Task objective - Copy the listing that follows exactly. Its pictures do not belong in the copy.

Recorded data -
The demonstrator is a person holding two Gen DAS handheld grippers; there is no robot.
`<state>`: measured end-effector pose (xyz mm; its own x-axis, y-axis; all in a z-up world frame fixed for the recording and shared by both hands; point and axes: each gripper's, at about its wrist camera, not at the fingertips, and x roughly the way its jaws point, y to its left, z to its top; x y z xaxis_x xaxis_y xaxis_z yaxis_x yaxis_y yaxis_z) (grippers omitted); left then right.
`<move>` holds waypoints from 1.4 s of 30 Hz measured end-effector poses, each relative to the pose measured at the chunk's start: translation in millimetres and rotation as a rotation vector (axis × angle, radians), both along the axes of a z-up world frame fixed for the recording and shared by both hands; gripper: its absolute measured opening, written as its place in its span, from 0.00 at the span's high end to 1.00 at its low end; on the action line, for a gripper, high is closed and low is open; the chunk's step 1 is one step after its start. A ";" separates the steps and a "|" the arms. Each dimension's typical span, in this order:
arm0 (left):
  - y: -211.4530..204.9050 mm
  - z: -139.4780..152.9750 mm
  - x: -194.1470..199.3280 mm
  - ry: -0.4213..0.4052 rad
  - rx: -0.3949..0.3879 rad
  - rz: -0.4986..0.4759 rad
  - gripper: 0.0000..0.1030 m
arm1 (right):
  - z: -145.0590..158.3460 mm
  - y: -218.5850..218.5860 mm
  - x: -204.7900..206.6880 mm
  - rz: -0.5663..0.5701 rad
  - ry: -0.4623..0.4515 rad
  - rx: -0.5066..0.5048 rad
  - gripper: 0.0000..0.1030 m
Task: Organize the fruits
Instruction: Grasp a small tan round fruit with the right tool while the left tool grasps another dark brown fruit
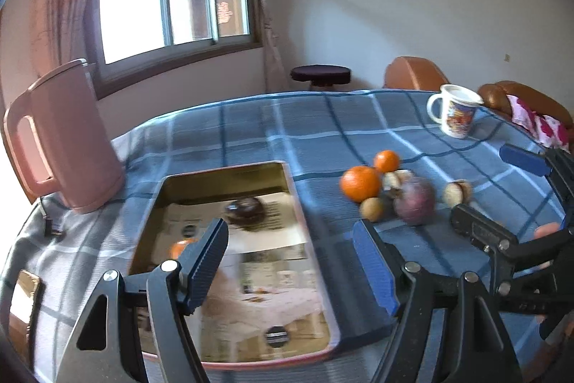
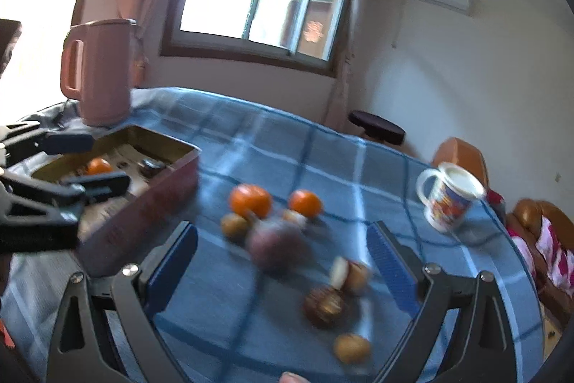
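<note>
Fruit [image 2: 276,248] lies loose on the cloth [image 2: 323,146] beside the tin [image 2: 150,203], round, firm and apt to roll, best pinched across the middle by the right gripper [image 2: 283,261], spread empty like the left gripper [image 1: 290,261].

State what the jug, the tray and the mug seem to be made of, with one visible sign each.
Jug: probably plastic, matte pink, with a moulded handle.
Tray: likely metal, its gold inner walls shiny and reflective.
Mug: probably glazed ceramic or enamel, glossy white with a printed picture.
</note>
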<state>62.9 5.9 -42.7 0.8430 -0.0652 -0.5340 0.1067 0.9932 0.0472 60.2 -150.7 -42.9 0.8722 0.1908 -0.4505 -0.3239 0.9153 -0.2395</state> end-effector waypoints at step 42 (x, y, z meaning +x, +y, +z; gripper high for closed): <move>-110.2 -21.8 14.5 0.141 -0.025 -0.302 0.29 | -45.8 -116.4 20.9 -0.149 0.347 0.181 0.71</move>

Your response -
The demonstrator is a person holding two Gen DAS handheld grippers; there is no robot.
`<state>`: measured end-effector pose (xyz mm; its own x-axis, y-axis; all in a z-up world frame fixed for the recording and shared by both hands; point and axes: each gripper's, at about its wrist camera, not at the fingertips, and x roughly the way its jaws point, y to its left, z to its top; x y z xaxis_x xaxis_y xaxis_z yaxis_x yaxis_y yaxis_z) (grippers omitted); left then right.
`<move>` holds waypoints from 1.4 s of 30 Hz measured end-effector poses, each relative to the pose measured at the chunk's start: translation in millimetres and rotation as a rotation vector (axis × angle, radians), both along the axes of a z-up world frame fixed for the recording and shared by both hands; gripper: its absolute measured opening, written as its place in its span, from 0.00 at the span's high end to 1.00 at its low end; on the action line, for a gripper, high is closed and low is open; the chunk's step 1 is one step after its start. A ";" separates the steps and a "|" the arms. Each dimension's typical span, in this order:
arm0 (left):
  - y: -211.4530..204.9050 mm
  - z: -139.4780..152.9750 mm
  - x: -194.1470..199.3280 mm
  - ry: -0.4213..0.4052 rad
  - rx: -0.3949..0.3879 rad
  - rz: -0.4986..0.4759 rad
  - gripper: 0.0000..0.1030 m
arm1 (right):
  - z: -145.0590..158.3460 mm
  - y: -218.5850..218.5860 mm
  - x: -204.7900..206.6880 mm
  - rz: -0.5663..0.5701 rad
  - ry: -0.4623..0.4515 rad
  - rx: -0.5066..0.5048 rad
  - gripper: 0.0000..0.1030 m
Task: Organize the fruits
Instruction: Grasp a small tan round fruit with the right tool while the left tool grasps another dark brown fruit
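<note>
Fruit [image 2: 276,248] lies loose on the cloth [image 2: 323,146] beside the tin [image 2: 150,203], round, firm and apt to roll, best pinched across the middle by the right gripper [image 2: 283,261], spread empty like the left gripper [image 1: 290,261].

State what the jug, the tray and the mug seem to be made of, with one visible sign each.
Jug: probably plastic, matte pink, with a moulded handle.
Tray: likely metal, its gold inner walls shiny and reflective.
Mug: probably glazed ceramic or enamel, glossy white with a printed picture.
</note>
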<state>62.9 5.9 -42.7 0.8430 -0.0652 -0.5340 0.1067 0.9932 0.0472 60.2 -150.7 -42.9 0.8722 0.1908 -0.4505 -0.3239 0.9153 -0.2395</state> end-effector waypoints at step 42 (x, y, z meaning +x, +y, +z; gripper high for closed): <move>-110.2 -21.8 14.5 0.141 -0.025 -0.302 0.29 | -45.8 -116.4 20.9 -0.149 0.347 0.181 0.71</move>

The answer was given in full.